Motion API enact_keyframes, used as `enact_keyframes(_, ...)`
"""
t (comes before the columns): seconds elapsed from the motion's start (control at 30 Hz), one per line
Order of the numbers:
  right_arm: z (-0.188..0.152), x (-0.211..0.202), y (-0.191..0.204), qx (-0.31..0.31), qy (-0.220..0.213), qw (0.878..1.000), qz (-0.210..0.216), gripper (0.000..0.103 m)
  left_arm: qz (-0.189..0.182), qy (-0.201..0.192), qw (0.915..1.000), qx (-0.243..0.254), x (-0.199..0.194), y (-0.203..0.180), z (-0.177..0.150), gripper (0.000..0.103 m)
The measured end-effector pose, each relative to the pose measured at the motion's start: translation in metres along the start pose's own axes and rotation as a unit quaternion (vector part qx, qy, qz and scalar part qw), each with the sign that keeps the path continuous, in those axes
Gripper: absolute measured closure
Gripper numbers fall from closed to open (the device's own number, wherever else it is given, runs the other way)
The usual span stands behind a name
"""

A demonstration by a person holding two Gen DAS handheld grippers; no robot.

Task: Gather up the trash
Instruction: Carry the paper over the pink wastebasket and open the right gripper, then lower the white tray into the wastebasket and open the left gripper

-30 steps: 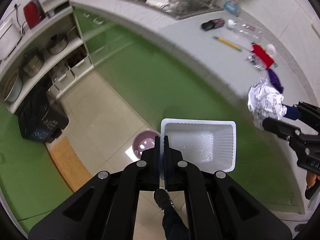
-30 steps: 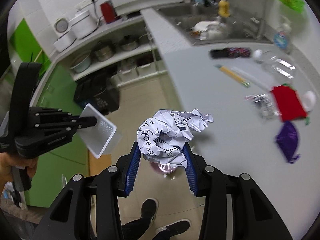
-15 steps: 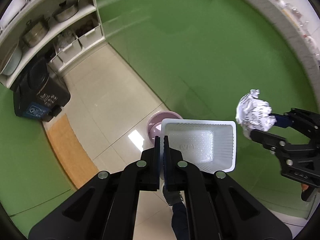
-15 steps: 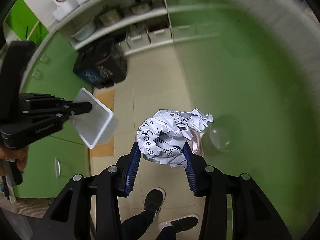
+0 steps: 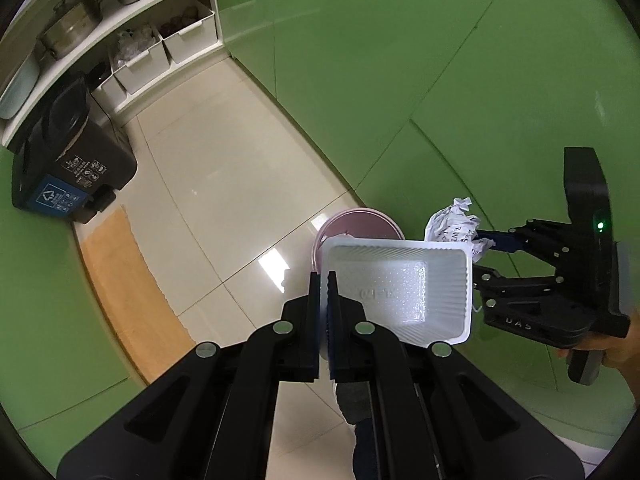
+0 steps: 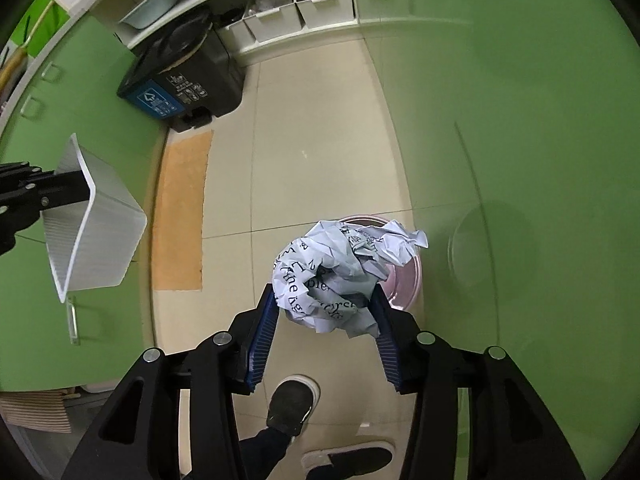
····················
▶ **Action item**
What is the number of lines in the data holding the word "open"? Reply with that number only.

▶ **Task response**
2